そして出席者の谷口 修美 様(75年文芸卒)にマイクが渡り、
「玉川の会は、最後は歌でしめるというのが恒例です。お手元の愛吟集をご覧ください」
と導きました。会場にオーケストラの旋律が流れ、校歌の合唱が始まります。
『空高く、野路は遥けし・・・』、出席者の歌声は自然に四部合唱のコーラスとなります。2番、3番とテノール・ソプラノ・ベース・アルトとそれぞれのパートが続き、歌い終わった後、場内に拍手が湧き起こりました。2曲目は、塾生の愛唱歌『村の道ぶしん』です。『エンヤラホイ、ヤレホイ』と力強い歌声が響きます。3曲目に玉川の丘を思い描く『丘にのぼれば』を輪唱で歌い上げました。
「歌で始まり、歌で終わる」。玉川の卒業生は、初めて会っても一体になれる何か共通のものを持ち合わせています。交流会は最高潮の盛り上がりとなりました。

最後に、玉川学園の石塚 清章 理事が「今日は、鹿児島支部の皆さまと楽しい時間を過ごせ、また学園の様々な変化を見ていただけました。昔、どうして玉川は工事が多いのかと、当時の管財部にたずねると『学校は生き物だから止まったら死ぬ時だ』と、言われたことがあります。どんどん新しくなって、どんどん建物と一緒に中身も新しくなります。新しい時代の子供たちを育てるために、知恵をしぼって、体力の続く限り、頑張ってやってまいります。皆様方もどうぞ若々しく、生駒先輩のように、新しいものを目指してください。ありがとうございました」と閉会のあいさつを述べました。

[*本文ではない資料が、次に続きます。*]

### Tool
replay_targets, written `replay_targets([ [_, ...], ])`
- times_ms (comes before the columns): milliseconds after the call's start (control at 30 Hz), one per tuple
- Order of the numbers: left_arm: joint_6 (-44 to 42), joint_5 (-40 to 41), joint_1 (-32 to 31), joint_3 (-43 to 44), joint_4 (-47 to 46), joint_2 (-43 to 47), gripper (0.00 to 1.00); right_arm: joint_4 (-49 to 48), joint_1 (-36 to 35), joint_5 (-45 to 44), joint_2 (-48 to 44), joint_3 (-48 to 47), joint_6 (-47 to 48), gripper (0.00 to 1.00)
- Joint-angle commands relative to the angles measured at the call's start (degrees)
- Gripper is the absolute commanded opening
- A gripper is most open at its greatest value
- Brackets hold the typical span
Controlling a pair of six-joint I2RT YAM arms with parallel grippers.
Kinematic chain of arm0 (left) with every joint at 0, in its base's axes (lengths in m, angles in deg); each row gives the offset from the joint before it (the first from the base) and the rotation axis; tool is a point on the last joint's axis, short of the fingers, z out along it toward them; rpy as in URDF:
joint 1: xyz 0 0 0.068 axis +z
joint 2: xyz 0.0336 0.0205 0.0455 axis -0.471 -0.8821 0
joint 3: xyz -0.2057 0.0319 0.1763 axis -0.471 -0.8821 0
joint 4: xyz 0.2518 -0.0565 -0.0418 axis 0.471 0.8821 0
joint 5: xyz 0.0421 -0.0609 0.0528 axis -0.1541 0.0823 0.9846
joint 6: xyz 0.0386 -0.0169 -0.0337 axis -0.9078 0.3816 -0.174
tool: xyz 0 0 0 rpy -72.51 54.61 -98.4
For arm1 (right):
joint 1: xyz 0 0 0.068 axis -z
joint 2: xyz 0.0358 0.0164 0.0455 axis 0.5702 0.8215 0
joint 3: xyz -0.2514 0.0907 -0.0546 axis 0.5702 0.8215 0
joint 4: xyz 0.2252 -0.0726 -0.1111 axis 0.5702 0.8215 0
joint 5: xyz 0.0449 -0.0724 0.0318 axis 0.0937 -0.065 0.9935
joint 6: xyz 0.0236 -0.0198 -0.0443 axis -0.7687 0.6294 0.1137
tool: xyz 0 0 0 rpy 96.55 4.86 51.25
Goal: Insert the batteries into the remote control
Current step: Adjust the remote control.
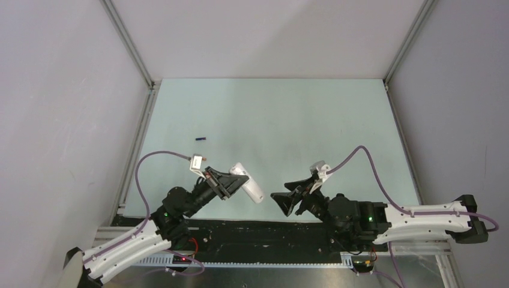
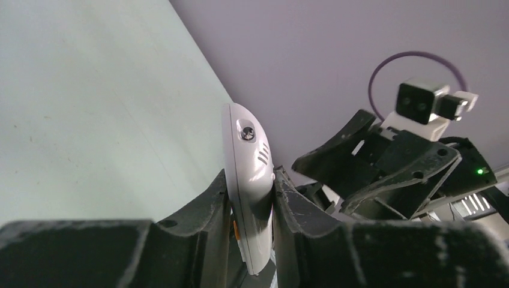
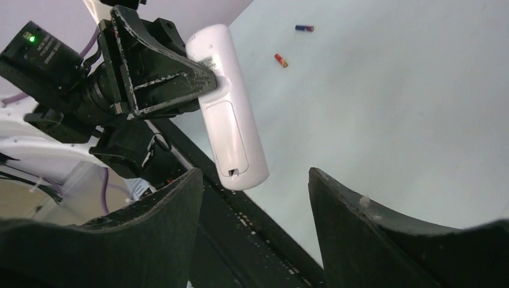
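Smooth white plastic, rough black plastic.
The small white rectangular plastic remote control (image 3: 228, 120) looks smooth with a soft sheen. The left gripper (image 2: 249, 201) and right gripper (image 3: 255, 180) have black plastic fingers (image 3: 162, 228), matt and grainy, scuffed pale at the edges. The pale green table (image 1: 270, 120) top is matt and even. The silver frame rails (image 1: 129, 42) look like bare metal. The red-orange battery (image 3: 281, 60) and dark blue battery (image 3: 304, 27) are too small to judge.

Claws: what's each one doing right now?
Left claw: closed on the remote.
Right claw: open, holding nothing.
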Motion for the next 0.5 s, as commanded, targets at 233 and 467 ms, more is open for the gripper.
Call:
replay_targets([
  [233,1.35,5.21,-0.06,-2.99,-9.92,4.13,0.0,-13.64,1.31,0.16,5.8,2.84,-15.26,0.85],
  [467,5.43,6.06,-0.02,-3.3,-11.12,4.11,0.0,-21.83,4.62,2.7,2.94,8.98,-24.37,0.69],
])
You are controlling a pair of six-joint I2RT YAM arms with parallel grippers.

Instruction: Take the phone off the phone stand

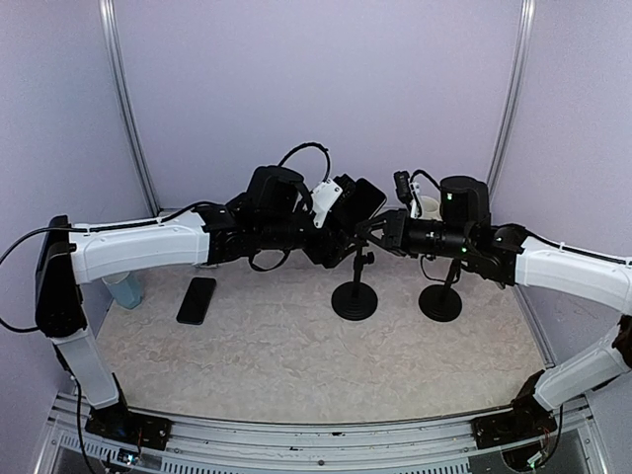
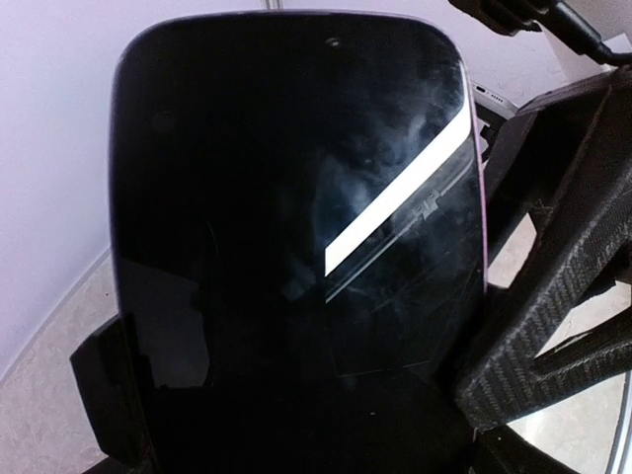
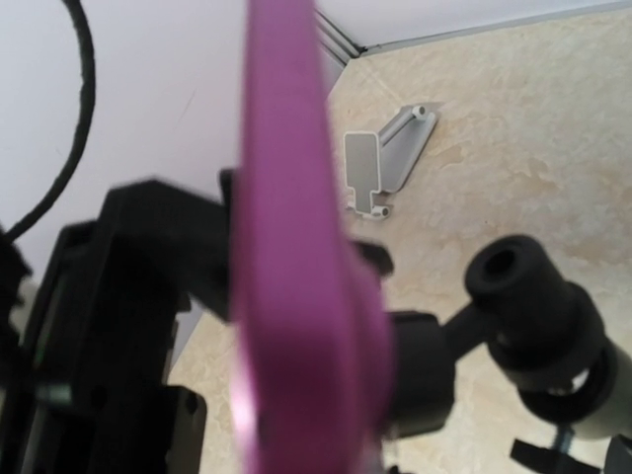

最後に参加者全員で、記念撮影を行い交流会は終了しました。
明日の「南さつまキャンパス久志晴耕塾」竣功式に向けて、学友会鹿児島支部の卒業生の皆さんと、玉川学園の関係者で思いを一つにした交流ができました。これからも創立者小原國芳先生の生誕の地を一緒になって盛り上げていきます。これからもよろしくお願いいたします。